19th September 2013
We dashed down to Gillingham after our Residents Meeting in the hope of getting Sumara out of the locked basin before the tide slipped away. Helped by the new HS1 speedy train service we arrived in the early afternoon with a few hours to spare. Poor old Sumara had weeds around her waterline and I felt very guilty for her neglect. After an hour or so we had the sails hanked on, the waterline scrubbed and the engine fired up. I was pleasantly surprised at the invoice we had to cough up before exiting the lock. Obviously they had kindly charged monthly rates, unlike some marinas. I rather like Gillingham, the staff are friendly and on many of their berths you moor bow to between wooden withies. Although it means you have to climb over the bow, the poles do secure the yacht so you need not worry about fenders jumping out. As it happened there was also finger pontoon alongside my allocated berth.

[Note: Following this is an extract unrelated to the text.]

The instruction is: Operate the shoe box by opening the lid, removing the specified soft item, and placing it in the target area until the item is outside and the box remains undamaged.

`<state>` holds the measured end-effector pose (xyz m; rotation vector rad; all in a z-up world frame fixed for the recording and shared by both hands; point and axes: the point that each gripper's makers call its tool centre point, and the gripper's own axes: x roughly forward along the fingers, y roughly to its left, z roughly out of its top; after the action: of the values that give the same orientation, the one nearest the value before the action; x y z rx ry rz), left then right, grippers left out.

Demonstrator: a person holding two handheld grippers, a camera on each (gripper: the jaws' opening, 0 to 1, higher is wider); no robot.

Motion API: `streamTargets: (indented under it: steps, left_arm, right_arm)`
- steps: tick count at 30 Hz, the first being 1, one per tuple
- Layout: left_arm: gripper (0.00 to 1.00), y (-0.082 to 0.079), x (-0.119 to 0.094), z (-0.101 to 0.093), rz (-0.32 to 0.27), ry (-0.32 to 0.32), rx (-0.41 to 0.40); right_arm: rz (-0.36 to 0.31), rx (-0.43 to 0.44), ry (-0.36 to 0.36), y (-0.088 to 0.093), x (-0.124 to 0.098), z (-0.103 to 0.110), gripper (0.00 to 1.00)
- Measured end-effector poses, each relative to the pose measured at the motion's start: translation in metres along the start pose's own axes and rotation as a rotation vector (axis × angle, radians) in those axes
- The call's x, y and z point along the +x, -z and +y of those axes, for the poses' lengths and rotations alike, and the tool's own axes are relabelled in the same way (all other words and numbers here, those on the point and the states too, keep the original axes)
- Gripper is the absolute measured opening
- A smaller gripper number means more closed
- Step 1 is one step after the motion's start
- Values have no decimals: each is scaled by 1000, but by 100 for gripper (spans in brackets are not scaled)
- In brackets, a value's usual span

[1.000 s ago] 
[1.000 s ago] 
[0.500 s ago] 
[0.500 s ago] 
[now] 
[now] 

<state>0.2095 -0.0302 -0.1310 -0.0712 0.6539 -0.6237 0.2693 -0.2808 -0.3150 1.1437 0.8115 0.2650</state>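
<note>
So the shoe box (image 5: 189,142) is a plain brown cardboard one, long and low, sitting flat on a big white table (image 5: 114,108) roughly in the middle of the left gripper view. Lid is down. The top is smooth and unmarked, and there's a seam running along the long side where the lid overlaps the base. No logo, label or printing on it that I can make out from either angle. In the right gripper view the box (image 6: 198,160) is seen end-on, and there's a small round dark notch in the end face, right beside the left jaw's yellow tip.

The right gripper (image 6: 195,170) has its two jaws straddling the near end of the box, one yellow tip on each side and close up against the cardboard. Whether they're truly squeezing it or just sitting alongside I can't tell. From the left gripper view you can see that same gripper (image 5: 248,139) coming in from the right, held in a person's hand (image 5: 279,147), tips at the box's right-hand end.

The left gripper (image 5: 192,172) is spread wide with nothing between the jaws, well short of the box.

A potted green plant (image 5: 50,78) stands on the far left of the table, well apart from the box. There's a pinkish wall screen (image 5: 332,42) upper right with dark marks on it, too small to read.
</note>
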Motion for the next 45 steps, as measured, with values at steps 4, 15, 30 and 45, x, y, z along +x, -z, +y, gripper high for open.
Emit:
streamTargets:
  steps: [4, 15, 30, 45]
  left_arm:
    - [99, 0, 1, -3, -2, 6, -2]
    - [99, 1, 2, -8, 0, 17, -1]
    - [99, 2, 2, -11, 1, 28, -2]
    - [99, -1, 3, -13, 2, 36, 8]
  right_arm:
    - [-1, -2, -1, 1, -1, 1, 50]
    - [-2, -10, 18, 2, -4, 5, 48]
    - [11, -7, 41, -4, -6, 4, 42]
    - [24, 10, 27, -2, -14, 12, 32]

It has to be said that the weekend we chose to sail up the Thames was not chosen on the basis of weather but simply it was an available weekend. The forecast was for wet and blustery winds starting from the south but gradually working their way west. We slipped out of the lock into the Medway and motored past a small cluster of racing yachts before hoisting the yankee. As we drew away from the hills behind Gillingham the wind increased and soon we were sailing at 6 kt under foresail on an ebbing tide. An hour or so later we rounded Queenborough Spit cardinal buoy and were motoring hard into the wind to pick up a buoy for the night. There weren’t many yachts around, a couple from sailing schools still braving the elements and the odd yachts on a mission. It wasn’t the weather for a pleasant weekend sail. We used the Daveys bronze boot hook to grab the buoy against a strong spring tide and tied off with two stout warps and went below to heat up some pies and carrots. We found an opened bottle of red wine that we bought in France and it still tasted ok. After a warming meal we worked out the best time to leave in the morning and went to sleep. At slack tide the Good Ship decided to sail forward and bump on the buoy, I strapped the helm over and it stopped for a while only to recommence at the next slack in six hours time. Nevertheless a pretty good nights sleep was had and we were looking forward to an exciting trip up the Thames.